As mentioned above, biogas is produced in the fermentation process, the biogas being a gas mixture of biomethane, carbon dioxide, hydrogen sulphide (H2S) and probably also small amounts of ammonium and perhaps even hydrogen. The fermentation, when biogas is produced or the actual produced biogas mixture may be analysed or measured in at least one additional measuring device or sensor. Different intermediate products during the fermentation may be of interest to measure. Moreover, the pH value, the content of VFA (volatile fatty acids) and of course methane content may also be of interest to measure during the fermentation. Moreover, a GC may be used to analyze the composition of the produced biogas from the digester. After the fermentation and optional flowing of the produced biogas through an additional measuring device or sensor intended for measuring gas composition, the biogas mixture is flowed to at least one measuring device where the actual flow of the biogas mixture is measured.
According to the present invention it is also possible to measure the actual biomethane mass flow in a biogas produced according to above.
The fixation of other gases than biomethane may be made in different ways according to the present invention. For chemical fixation of CO2 and H2S this may be accomplished by means of alkali metal hydroxides. Therefore, according to one specific embodiment of the present invention, the at least one container for fixation of other gases than biomethane gas contains at least one alkali metal hydroxide solution. An indicator for the hydroxide concentration in the solution may also be use to ensure sufficiently high concentration of [OH−]. The indicator is provided as an aid to be able to easily notice, such as by a colour change of the solution, when the hydroxide concentration is too low. Suitable indicators are well known on the market today, such as known indicators measuring the pH of the solution. Suitable alkali metal hydroxides according to the present invention are e.g. NaOH and/or KOH. With reference to the moderate condition used according to the present invention, when NaOH is used for the fixation of CO2, the following simple acid-base chemical reaction occurs:
H2O+CO2+NaOH→NaHCO3+H2O
This chemical reaction is irreversible and efficient.
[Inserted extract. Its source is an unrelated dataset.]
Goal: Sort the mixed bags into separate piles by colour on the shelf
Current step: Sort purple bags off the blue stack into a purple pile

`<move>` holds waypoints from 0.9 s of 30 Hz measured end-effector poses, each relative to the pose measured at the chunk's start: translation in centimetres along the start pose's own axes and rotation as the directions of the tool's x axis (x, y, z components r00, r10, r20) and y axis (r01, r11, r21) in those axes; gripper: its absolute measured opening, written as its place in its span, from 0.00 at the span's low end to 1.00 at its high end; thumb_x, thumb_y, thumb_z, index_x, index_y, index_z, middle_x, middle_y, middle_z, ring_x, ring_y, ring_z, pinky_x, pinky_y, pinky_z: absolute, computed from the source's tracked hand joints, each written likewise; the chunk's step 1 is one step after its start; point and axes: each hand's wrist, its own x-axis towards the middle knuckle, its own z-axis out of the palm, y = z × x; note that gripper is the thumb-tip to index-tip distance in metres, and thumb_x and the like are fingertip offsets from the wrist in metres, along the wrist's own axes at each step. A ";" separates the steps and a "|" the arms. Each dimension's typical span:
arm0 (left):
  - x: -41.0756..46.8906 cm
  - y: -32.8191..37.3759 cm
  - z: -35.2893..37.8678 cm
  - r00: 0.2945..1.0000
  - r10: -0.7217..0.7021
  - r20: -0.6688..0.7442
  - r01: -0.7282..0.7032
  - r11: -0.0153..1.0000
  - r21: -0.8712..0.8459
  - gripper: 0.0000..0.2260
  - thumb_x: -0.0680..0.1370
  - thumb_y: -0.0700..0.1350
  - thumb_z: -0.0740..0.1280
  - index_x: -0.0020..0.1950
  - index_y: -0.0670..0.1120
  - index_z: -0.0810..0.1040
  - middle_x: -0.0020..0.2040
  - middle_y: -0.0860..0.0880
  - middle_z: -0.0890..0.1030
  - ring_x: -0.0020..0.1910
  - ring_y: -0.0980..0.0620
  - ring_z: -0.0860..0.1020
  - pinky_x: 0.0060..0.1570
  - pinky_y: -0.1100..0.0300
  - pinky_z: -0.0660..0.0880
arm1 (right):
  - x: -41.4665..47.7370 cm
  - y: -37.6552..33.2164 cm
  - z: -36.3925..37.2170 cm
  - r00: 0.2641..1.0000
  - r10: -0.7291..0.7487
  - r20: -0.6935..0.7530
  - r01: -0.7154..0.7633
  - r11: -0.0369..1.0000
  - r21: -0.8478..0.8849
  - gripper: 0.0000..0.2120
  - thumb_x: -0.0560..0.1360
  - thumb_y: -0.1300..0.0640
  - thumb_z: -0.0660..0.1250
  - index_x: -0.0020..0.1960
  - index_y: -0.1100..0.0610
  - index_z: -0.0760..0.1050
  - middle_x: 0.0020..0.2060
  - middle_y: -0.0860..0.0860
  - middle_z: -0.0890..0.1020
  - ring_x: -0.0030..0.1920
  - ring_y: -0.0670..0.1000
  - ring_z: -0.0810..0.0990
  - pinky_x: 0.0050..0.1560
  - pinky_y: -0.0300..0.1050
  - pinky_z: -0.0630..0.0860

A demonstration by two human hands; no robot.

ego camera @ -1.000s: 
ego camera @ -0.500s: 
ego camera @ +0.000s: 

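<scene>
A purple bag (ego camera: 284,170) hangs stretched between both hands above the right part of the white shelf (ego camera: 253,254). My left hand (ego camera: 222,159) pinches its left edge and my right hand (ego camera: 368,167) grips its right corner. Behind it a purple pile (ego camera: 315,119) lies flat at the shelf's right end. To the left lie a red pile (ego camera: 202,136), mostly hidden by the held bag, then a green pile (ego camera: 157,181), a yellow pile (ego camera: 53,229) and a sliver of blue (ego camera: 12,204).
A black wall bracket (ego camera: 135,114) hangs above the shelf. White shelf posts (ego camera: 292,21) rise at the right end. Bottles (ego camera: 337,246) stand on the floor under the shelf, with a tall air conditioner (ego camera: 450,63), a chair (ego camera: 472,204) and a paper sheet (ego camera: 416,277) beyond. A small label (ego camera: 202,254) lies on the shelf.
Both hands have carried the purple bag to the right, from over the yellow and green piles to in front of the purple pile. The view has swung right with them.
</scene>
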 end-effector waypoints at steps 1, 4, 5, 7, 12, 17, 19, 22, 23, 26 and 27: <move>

However, another possible product can be the salt Na2CO3 which is produced if a 1:2 mole ratio of CO2 and NaOH is used. The reaction from NaHCO3 to Na2CO3 is:
2NaHCO3→Na2CO3+H2O+CO2
NaOH and CO2 can be regenerated by decomposition reaction under high temperature through the following reactions:
2NaHCO3(solid)→Na2CO3(solid)+H2O+CO2(gas) (at 200° C.)
Na2CO3(solid)→Na2O(solid)+CO2(gas) (at 1000° C. or above)
Na2O(solid)+H2O(liquid)→2NaOH(liquid)
In other words, if extremely high temperatures are applied to NaHCO3 and Na2CO3 in solid form, CO2 (gas) will be released, which is undesirable according to the present invention. In particular, the conversion from Na2CO3 to Na2O is difficult reaction and not of any practical use for laboratory application. Therefore, moderate conditions are important for the chemical irreversible fixation.
As mentioned above, the wet space containing the at least one liquid displacement gas flow measuring device is a liquid bath. This liquid bath normally is some kind of aqueous solution. Different components besides water may, however, be provided in the liquid bath. Therefore, according to one specific embodiment of the present invention, the wet space is a liquid bath containing at least one of the components chosen from the group consisting of water, an acid, a cleaning agent, an aqueous based solution and an organic solvent. According to the present invention, the choice of the liquid bath should be made so that the target gas component, such as methane, has a low dissolvability and is chemical inert to the liquid bath.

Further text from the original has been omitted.